The arts have always been a vehicle for human expression, sometimes reflecting reality or perception, sometimes provoking and antagonistic, sometimes fantastical and . . . well . . . weird. The highest calling of the arts, however, is to show us a better way, to uphold truth, virtue, and beauty. This is especially needed in times of struggle, and without question, we live in a stressful and tumultuous time.
A pandemic has separated us from loved ones, and social unrest and highly-charged politics have divided our communities. In all of our sorrows, frustrations, anger, confusion, and even feelings of helplessness, is it possible to find truth, virtue, and beauty springing up out of the ashes of our griefs? Books could be (and have been) written that explore answers to this question, but today I will simply answer, yes, it is possible — and here is just one example that inspires me.
In 1940, France fell to the German Nazi invasion. A young man serving in the medical corps of the French army, but also a church organist, composer, and devout Catholic, was held as a prisoner of war in the German military work camp, Stalag VIII-A, located in present-day Poland. While there, Olivier Messiaen composed his deeply personal Quartet for the End of Time, an eight-movement work for piano, cello, violin, and clarinet (the only instruments available at the camp).
At the time of the Quartet’s inception, it must have seemed like the world was coming to an end, certainly the world as Messiaen knew it. In this piece, we find music that is sometimes chaotic, sometimes ethereal, sometimes rapturous, but always contemplative and profoundly descriptive of Messiaen’s faith. We hear sounds of war and fear juxtaposed with sweet sounds of birdsong and confident peace.
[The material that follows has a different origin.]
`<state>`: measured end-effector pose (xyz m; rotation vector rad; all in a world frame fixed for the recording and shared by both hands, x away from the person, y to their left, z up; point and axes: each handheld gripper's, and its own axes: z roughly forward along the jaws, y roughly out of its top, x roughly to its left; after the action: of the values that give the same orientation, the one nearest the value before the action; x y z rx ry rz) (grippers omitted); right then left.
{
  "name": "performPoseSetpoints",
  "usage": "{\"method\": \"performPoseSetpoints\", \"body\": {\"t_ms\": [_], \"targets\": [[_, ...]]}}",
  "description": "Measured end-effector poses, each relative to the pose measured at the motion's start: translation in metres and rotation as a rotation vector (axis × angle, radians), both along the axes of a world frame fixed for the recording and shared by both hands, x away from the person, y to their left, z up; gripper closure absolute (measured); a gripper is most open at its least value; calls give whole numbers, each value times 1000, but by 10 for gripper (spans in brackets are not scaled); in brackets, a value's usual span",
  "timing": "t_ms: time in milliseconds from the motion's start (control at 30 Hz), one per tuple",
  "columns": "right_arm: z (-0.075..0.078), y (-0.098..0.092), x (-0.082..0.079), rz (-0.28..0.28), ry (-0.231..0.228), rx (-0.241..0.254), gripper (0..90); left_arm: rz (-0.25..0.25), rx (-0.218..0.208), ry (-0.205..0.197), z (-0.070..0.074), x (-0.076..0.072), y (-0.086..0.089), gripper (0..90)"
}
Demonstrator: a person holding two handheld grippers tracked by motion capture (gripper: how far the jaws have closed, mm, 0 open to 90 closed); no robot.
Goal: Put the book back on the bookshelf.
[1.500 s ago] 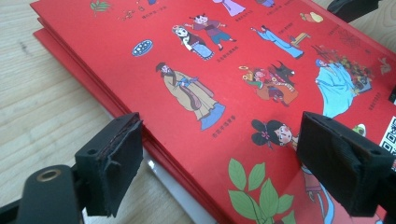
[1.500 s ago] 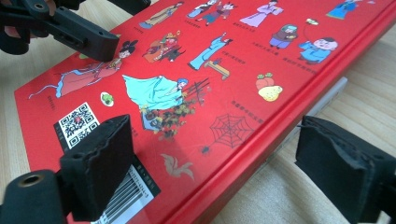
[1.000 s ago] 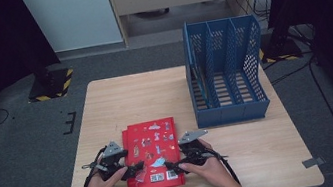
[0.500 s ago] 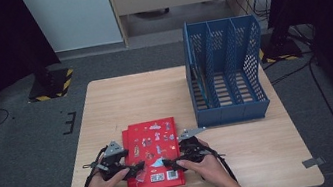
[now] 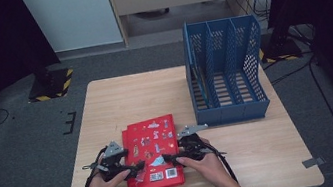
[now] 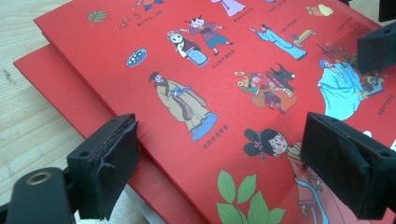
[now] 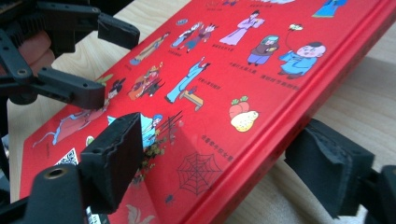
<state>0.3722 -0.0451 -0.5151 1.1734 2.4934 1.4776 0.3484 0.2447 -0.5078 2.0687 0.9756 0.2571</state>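
While two flat, glossy red books (image 5: 153,156) lie stacked at the wooden table's (image 5: 244,147) near edge, the left gripper (image 5: 137,168) and right gripper (image 5: 167,159) straddle the top cover's edges, jaws spread, nothing clamped.

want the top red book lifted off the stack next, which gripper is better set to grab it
Right. The right gripper already has its open jaws either side of the top red book's raised edge. The left gripper is open over the cover, not astride an edge.
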Motion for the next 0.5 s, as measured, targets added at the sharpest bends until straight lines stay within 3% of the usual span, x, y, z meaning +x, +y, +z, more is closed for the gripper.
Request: {"method": "performPoseSetpoints", "body": {"t_ms": [367, 500], "targets": [[4, -4, 2, -4, -7, 25, 298, 11, -26, 0, -2, 0, 2, 91], [5, -5, 2, -7, -10, 26, 316, 39, -46, 40, -6, 4, 4, 23]]}}
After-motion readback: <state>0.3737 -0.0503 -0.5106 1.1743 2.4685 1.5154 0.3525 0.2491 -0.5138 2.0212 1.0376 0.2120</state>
The final movement is titled “Praise to the immortality of Jesus: extremely slow and ecstatic” and ends with a single note from the violin, sustained into nothingness as though floating its way to heaven. Messiaen’s work challenges us to engage in a vision of eternity, rising above earthly and temporal miseries.
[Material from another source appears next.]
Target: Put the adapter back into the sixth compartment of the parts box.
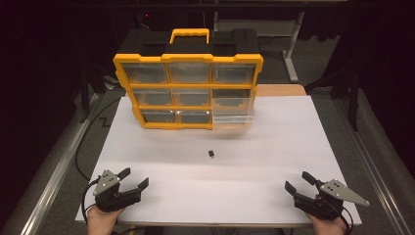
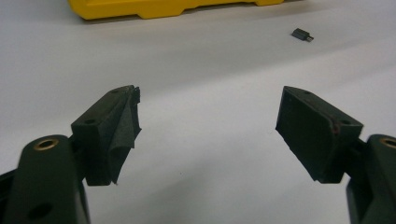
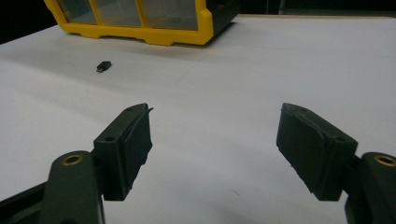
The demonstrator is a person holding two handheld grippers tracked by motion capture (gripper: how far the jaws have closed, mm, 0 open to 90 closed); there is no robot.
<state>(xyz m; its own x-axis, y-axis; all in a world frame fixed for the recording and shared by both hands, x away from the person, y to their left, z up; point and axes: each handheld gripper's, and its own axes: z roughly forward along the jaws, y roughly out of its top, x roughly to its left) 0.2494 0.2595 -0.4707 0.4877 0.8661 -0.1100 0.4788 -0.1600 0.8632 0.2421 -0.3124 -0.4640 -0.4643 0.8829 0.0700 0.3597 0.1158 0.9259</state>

Messiaen was released from the camp in 1941, and went on to become not only a highly prolific composer, but one of the most sought-after teachers of contemporary music composition in France until his death in 1992. He was known for his fearless and radical explorations of free meters, rhythmic complexities, and instrumental timbres.
A synesthete, Messiaen saw certain sounds and combinations of sounds as actual colors, so his works are truly paintings in sound. The ever-present birdsongs (he was a dedicated ornithologist) wend their way throughout his body of works, as does his explicit Christian faith.
Fittingly, near the site of the Stalag VIII-A camp now stands the European Center of Memory, Education, and Culture that includes Meetingpoint Music-Messiaen, which supports international youth work, music education, and the preservation of history.
My challenge to you, reader, is to seek out the truth, virtue, and beauty around you — they are there if you look — and find strength and peace in the middle of our present turmoil. I think Messiaen would join me in this charge from Paul the Apostle in his letter to the Philippians: “. . . whatever is true, whatever is honorable, whatever is just, whatever is pure, whatever is lovely, whatever is commendable, if there is any excellence, if there is anything worthy of praise, think about these things” (Philippians 4:8; ESV).
(Various excellent recordings of Messiaen’s Quartet for the End of Time can be found online — enjoy!)